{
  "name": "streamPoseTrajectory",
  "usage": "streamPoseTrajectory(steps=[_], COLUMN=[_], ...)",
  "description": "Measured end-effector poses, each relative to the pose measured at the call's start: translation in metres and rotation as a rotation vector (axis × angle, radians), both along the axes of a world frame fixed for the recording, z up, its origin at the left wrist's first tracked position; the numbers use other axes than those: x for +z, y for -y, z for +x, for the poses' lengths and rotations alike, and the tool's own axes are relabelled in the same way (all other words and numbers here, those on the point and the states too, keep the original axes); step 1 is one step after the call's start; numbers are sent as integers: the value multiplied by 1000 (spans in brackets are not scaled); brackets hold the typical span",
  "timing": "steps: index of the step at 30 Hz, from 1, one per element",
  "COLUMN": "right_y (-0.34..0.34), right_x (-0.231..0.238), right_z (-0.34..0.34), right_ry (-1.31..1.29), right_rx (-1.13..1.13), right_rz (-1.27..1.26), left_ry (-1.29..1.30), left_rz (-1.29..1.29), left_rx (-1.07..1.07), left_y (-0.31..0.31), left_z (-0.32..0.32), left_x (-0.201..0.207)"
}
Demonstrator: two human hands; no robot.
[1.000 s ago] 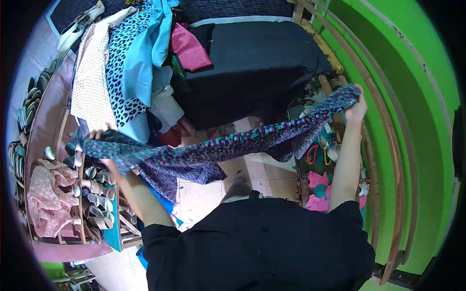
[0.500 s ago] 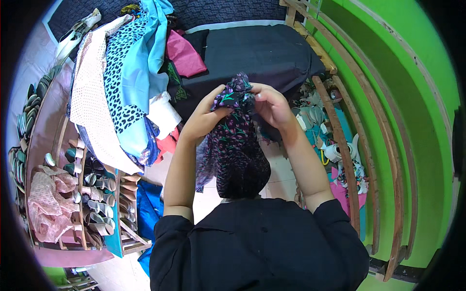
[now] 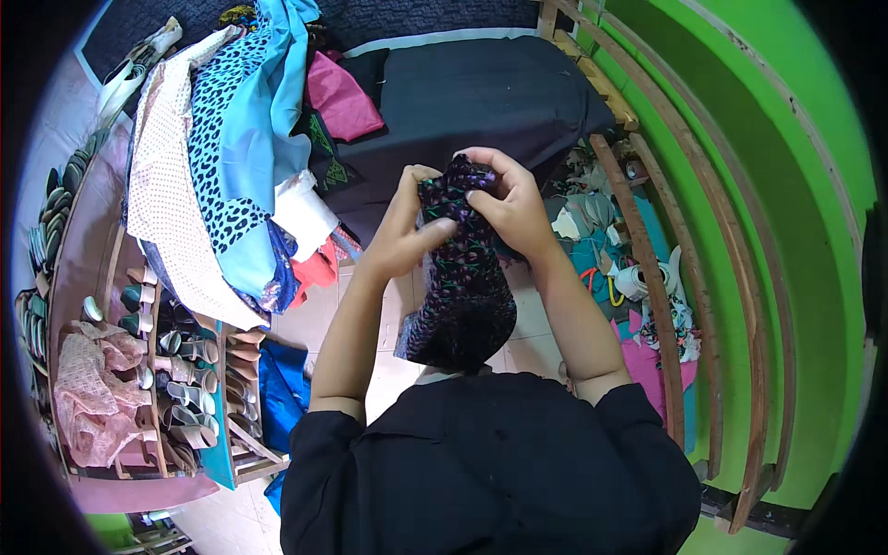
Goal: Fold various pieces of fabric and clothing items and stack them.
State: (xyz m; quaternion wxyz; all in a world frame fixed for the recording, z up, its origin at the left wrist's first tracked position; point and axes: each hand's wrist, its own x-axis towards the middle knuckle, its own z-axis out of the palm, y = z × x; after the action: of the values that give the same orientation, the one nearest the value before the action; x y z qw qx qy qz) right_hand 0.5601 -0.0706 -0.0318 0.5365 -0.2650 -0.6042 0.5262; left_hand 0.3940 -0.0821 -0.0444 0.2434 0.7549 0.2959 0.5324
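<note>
Dark floral cloth brought together between both hands

The right hand (image 3: 514, 211) pinches the upper end of the dark floral-print cloth (image 3: 462, 282) between thumb and fingers. The left hand (image 3: 396, 236) is at the cloth's left edge, its thumb spread from the fingers; whether it grips, I cannot tell. A second ago the hands stretched the cloth wide apart; now they are close together and it hangs in a narrow bundle before the chest, seemingly doubled over and reduced to a compact length. Beyond is a black-draped tabletop (image 3: 481, 97) with a pink cloth (image 3: 342, 100) near its left end. Farther left hang a leopard-print blue cloth (image 3: 215, 166) and a cream dotted cloth (image 3: 165, 171), above racked shoes (image 3: 192, 393). Wooden rails (image 3: 647, 264) run along the right.
</note>
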Motion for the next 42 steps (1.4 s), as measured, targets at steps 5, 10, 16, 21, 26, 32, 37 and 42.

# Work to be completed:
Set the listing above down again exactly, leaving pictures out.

# Exercise answer:
{
  "name": "streamPoseTrajectory",
  "usage": "streamPoseTrajectory(steps=[_], COLUMN=[_], ...)",
  "description": "Measured end-effector poses, each relative to the pose measured at the call's start: translation in metres and rotation as a rotation vector (axis × angle, radians), both along the axes of a world frame fixed for the recording, z up, its origin at the left wrist's first tracked position; the numbers use other axes than those: x for +z, y for -y, z for +x, for the poses' lengths and rotations alike, and the tool's own axes are relabelled in the same way (all other words and numbers here, those on the point and the states too, keep the original axes); step 1 is one step after the call's start; numbers are sent as integers: the value multiplied by 1000 (spans in brackets are not scaled); brackets hold the typical span",
  "timing": "steps: index of the step at 30 Hz, from 1, one per element",
  "COLUMN": "right_y (-0.34..0.34), right_x (-0.231..0.238), right_z (-0.34..0.34), right_ry (-1.31..1.29), right_rx (-1.13..1.13), right_rz (-1.27..1.26), left_ry (-1.29..1.30), left_rz (-1.29..1.29), left_rx (-1.07..1.07), left_y (-0.31..0.31), left_z (-0.32..0.32), left_x (-0.201..0.207)"
}
Demonstrator: two human hands; no robot.
[1.000 s ago] 
[0.500 s ago] 
[now] 
Goal: Fold various pieces of fabric and clothing items and stack them.
State: (xyz m; quaternion wxyz; all in a world frame fixed for the recording, z up, its origin at the left wrist's first tracked position; point and axes: each hand's wrist, its own x-axis towards the middle knuckle, its own z-axis out of the palm, y = z × x; after the action: of the values that give the same orientation, the one nearest the value before the action; x y z qw qx qy qz) right_hand 0.5601 -0.0706 -0.0318 0.5365 -0.2650 -0.6042 0.5262; left_hand 0.3940 -0.0821 -0.0444 0.2434 0.7549 0.2959 0.5324
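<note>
Dark floral cloth brought together between both hands

The right hand (image 3: 514, 211) pinches the upper end of the dark floral-print cloth (image 3: 462, 282) between thumb and fingers. The left hand (image 3: 396, 236) is at the cloth's left edge, its thumb spread from the fingers; whether it grips, I cannot tell. A second ago the hands stretched the cloth wide apart; now they are close together and it hangs in a narrow bundle before the chest, seemingly doubled over and reduced to a compact length. Beyond is a black-draped tabletop (image 3: 481, 97) with a pink cloth (image 3: 342, 100) near its left end. Farther left hang a leopard-print blue cloth (image 3: 215, 166) and a cream dotted cloth (image 3: 165, 171), above racked shoes (image 3: 192, 393). Wooden rails (image 3: 647, 264) run along the right.
</note>
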Motion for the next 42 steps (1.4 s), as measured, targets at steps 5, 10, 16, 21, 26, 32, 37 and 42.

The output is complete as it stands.